Katina Rogers of the MLA also questioned the view that the growth of part-time positions suggests that doctoral programmes should shrink. She noted that many adjuncts have MAs, not PhDs, so she said she views the growth in adjunct positions as not necessarily related to graduate enrolments. She also said it was important for departments to promote alternative careers - beyond becoming a faculty member.
And several speakers similarly endorsed the idea that such “alt-ac” career paths need to be valued, and that graduate programmes need to offer training so that humanities PhD graduates are prepared to run nonprofit groups or work in government or the business world.
But while people at several sessions here praised the development of alternative career paths, others raised concerns.
Shane Peterson, a postdoc at Lawrence University, said that he endorsed the idea that graduate programmes should train students for a variety of careers. But he asked what programmes are taking away - and how training for alternative careers could be added at a time that many agree there is a need to shorten the time to degree. “I worry that asking graduate students to do more in less time is itself an unethical request unless we offer resources” to graduate students.
Others noted that while it is great for new PhDs to have a range of career options, the vast majority of people entering humanities PhD programmes aren’t seeking alternative careers, but faculty jobs.
Indeed, at another session here, Gregory Brennen, a graduate student at Duke University, presented the results of a national survey of humanities PhD students (about half in MLA disciplines and half in history). In that survey, 83 per cent indicated that they started their programmes planning to be tenure-track professors.
The issue of funding for doctoral students also came up in several ways in the discussion. Ms Rogers of the MLA said that she did believe it was problematic for graduate programmes to admit “more students than they can support”.

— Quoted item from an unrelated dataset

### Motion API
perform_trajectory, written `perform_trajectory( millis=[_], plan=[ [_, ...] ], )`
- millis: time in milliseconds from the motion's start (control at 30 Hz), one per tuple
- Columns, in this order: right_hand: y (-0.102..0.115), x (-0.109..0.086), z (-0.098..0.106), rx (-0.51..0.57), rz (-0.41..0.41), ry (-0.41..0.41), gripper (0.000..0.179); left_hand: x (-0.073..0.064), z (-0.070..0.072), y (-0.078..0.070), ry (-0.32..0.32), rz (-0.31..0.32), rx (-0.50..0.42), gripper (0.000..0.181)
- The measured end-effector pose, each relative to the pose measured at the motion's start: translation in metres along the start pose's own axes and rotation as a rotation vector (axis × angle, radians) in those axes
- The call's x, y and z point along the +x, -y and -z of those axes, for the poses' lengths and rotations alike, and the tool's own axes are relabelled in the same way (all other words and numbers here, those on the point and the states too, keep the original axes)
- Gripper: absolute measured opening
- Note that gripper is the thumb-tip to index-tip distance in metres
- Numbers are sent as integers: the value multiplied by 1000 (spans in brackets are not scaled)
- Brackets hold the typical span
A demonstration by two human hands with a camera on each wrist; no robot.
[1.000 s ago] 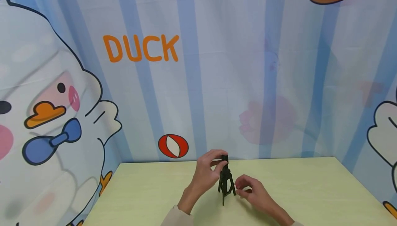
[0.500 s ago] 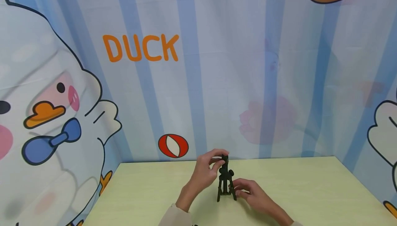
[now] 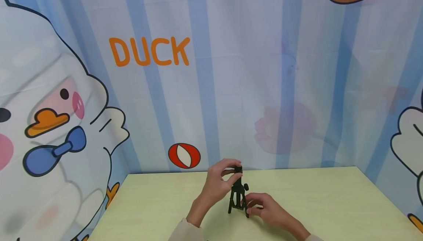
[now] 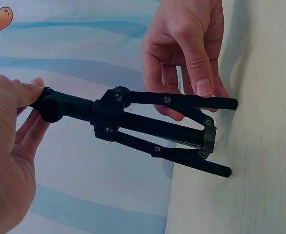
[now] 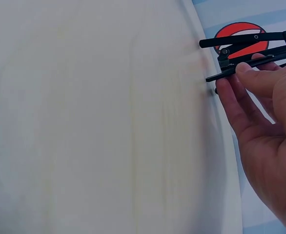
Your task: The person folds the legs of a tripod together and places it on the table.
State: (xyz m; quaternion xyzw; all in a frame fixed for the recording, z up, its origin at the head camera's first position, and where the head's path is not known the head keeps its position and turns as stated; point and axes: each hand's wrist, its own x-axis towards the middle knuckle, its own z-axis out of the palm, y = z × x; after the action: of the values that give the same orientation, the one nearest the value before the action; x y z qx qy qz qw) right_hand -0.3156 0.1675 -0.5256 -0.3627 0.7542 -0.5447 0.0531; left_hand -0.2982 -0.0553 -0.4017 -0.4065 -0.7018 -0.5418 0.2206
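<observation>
A small black tripod (image 3: 237,189) stands upright at the table's near middle, legs pointing down and partly spread. My left hand (image 3: 216,182) pinches its top end between thumb and fingers, just above a round knob seen in the left wrist view. Low on the other side, my right hand (image 3: 267,208) has its thumb and fingers on one leg (image 4: 216,103). In the right wrist view, that thumb and the fingers pinch the leg near its lower part, with another leg (image 5: 245,40) beside it. Hinged braces join the legs to the centre column (image 4: 155,129).
A pale yellow table (image 3: 158,200) spreads out around the hands. Behind it hangs a blue striped curtain (image 3: 231,86) printed with a cartoon duck (image 3: 43,68), a red and white ball (image 3: 195,156) and orange lettering.
The tripod has turned about its column and shifted slightly left. My right hand has moved in from beside the legs to pinch one. My left hand stays at the top.
</observation>
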Motion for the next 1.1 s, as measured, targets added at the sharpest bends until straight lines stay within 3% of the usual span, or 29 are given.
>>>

Dr Peterson said that he wanted to see graduate students supported, but that he fears that the fellowships that are awarded may leave new graduate students with the sense that they are headed toward a decent career as a professor. A good stipend, he said “comes across as an affirmation that you will make it. If they are going to pay me more like this, it will work out.” These days, he said, that’s not true.
Reactions in the audience, when the panelists were questioned about their hesitance to shrink graduate programmes, varied. One recent PhD said she opposed the idea of shrinking graduate programmes. She said she hated the possibility that someone would deny her or others the right to enroll “at 24 because of fear over whether we can get a job when we are 30”. People have the right to make the choice to enroll, she said.
But Karen Kelsky, a former professor who is now a blogger who advises academics on career issues, said she thought the panelists were trying to preserve an academe that no longer exists. She said that the comments about keeping programmes the same size were coming from “people already employed who don’t want to see their world destroyed. It’s already destroyed”.
Dr Kelsky said that it was “not very legitimate logic” to spend a decade getting a PhD to do something other than become a professor. Of graduate programmes in the humanities, she said that “it should be hard to get in”.
Dr Kelsky, who works with many people struggling to find decent jobs in academe, said that the current system is broken. “It’s a system that is already destroying lives,” she said.
Between 2010 and 2012, the number of PhDs awarded in the humanities increased from 4,971 to 5,503.